Yes. FreshRSS supports multiple user accounts with completely separate feed lists, reading positions, and starred articles. Each user manages their own subscriptions independently. The admin can also define shared feeds that appear in all users' accounts — useful for a team's common industry news sources that everyone should see. User management is in Settings → User Management. User registration can be open (anyone can create an account) or admin-only.
The API password in FreshRSS is separate from your login password for security. Go to Settings (your account settings, not system settings) → Authentication → API password management. Generate or set an API password. This password is what you enter in mobile apps — not your FreshRSS login password. First, ensure API access is enabled in Administration → Authentication → Allow API access (admin setting). Without this enabled, no mobile app can connect regardless of the password.

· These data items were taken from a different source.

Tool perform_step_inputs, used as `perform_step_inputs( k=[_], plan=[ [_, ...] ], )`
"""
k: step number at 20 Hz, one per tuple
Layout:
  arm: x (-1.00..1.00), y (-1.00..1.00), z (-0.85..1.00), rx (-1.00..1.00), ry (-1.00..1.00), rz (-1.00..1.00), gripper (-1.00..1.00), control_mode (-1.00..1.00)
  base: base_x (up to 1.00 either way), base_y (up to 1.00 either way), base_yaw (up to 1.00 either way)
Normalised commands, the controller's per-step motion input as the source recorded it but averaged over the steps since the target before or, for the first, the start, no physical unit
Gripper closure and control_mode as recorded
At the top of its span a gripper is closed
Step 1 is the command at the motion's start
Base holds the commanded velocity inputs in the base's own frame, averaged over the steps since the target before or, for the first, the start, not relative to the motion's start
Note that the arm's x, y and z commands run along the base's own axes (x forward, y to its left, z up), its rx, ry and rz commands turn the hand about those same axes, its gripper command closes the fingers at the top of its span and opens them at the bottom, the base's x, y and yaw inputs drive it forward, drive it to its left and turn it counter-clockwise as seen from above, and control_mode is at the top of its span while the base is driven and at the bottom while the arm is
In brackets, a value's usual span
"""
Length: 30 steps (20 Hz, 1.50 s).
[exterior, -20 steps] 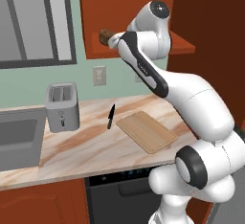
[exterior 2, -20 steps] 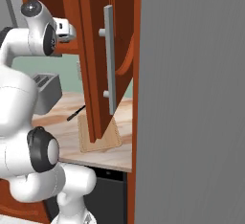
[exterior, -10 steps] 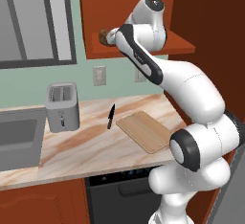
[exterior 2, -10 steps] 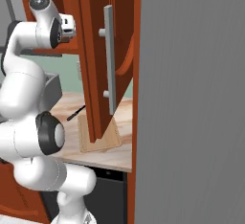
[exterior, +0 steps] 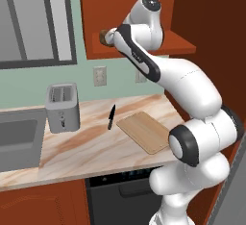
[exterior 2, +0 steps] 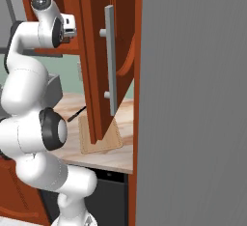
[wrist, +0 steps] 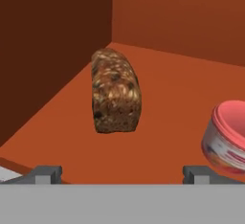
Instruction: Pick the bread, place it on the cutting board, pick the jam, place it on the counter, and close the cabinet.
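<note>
- My pincer (wrist: 122,173) stands released, fingertips wide apart, holding nothing, at the front edge of the cabinet (wrist: 172,22) shelf.
- Bread (wrist: 115,92) lies on that shelf, straight ahead of the pincer, near the cabinet's side wall.
- Jam (wrist: 226,139) sits on the same shelf, beside the bread, apart from it.
- Cabinet door (exterior 2: 103,70) hangs open.
- Cutting board (exterior: 144,131) lies flat on the bench (exterior: 86,144), below the cabinet, bare.

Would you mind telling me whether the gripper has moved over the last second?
Yes. In the left base view the gripper has shifted right, toward the cabinet shelf.
</note>
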Motion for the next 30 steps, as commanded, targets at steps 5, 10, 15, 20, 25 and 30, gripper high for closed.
perform_step_inputs(
  k=[5,10,15,20,25,30],
  plan=[
    [0.07,0.00,-0.10,0.00,-0.06,0.00,-1.00,-1.00,0.00,0.00,0.00],
    [0.20,0.01,-0.04,0.00,-0.01,0.00,-1.00,-1.00,0.00,0.00,0.00],
    [0.18,0.00,-0.02,0.00,-0.01,0.00,-1.00,-1.00,0.00,0.00,0.00],
    [0.23,0.01,0.00,0.00,0.00,0.00,-1.00,-1.00,0.00,0.00,0.00],
    [0.24,0.12,0.00,0.00,0.00,0.00,-1.00,-1.00,0.00,0.00,0.00],
    [0.16,0.18,0.00,0.00,0.00,0.00,-1.00,-1.00,0.00,0.00,0.00]
  ],
)
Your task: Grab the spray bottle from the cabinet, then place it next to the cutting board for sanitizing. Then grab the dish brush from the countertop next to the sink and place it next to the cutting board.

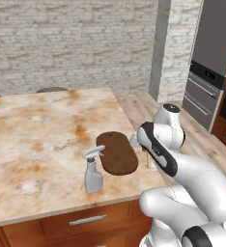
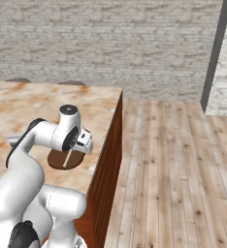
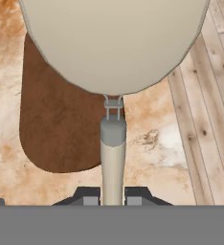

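My gripper (image 3: 112,197) is shut on the handle of the dish brush (image 3: 112,158). The brush's round pale head (image 3: 114,43) points away from the hand. The brush hangs down as a thin stick (image 2: 66,159) below the hand (image 2: 80,141), at the right side of the dark brown oval cutting board (image 1: 117,153). Whether it touches the countertop (image 1: 37,135) I cannot tell. The pale grey spray bottle (image 1: 92,172) stands upright on the countertop, just left of the board's near end. The arm hides part of the board (image 2: 56,159).
The countertop's right edge (image 2: 116,121) drops to a wooden floor (image 2: 173,169) just beyond the hand. A drawer front with a metal handle (image 1: 88,220) runs below the near edge. Steel appliances (image 1: 206,91) stand at the far right. Bare countertop spreads left of the board.
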Tool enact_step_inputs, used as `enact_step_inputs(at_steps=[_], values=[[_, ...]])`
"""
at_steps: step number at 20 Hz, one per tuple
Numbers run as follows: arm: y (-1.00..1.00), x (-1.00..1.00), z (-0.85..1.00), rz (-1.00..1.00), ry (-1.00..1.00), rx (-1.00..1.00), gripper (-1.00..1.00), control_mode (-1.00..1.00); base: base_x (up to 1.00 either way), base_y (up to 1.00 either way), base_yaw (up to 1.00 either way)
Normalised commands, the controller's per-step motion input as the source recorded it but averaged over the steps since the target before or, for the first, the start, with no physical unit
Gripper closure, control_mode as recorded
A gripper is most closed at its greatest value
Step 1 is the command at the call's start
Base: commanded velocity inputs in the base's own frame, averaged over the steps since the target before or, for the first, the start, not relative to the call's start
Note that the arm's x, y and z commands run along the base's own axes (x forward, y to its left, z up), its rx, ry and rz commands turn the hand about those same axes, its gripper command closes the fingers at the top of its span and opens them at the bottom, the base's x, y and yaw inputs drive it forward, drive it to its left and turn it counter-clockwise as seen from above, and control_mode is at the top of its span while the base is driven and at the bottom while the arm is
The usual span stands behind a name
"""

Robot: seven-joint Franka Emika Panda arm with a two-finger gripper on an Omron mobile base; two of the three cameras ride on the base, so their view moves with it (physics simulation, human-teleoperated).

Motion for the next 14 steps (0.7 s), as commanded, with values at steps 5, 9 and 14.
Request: enact_step_inputs(at_steps=[5, 9, 14], values=[[-0.1, 0.89, -0.32, 0.22, 0.05, -0.01, 1.0, -1.0, 0.0, 0.0, 0.0], [-0.05, 0.53, -0.21, 0.18, 0.0, -0.05, 1.0, -1.0, 0.0, 0.0, 0.0], [-0.03, 0.27, -0.16, 0.01, 0.0, -0.05, 1.0, -1.0, 0.0, 0.0, 0.0]])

Not directly — FreshRSS is a feed reader, not a full read-later service. However, it integrates with read-later services: from any article, you can send it to Pocket, Instapaper, Pinboard, or Wallabag via the sharing options. For a fully self-hosted read-later experience, combine FreshRSS (for feed aggregation) with Wallabag (for article saving and offline reading) — both can run on the same server and Wallabag has browser extensions and mobile apps.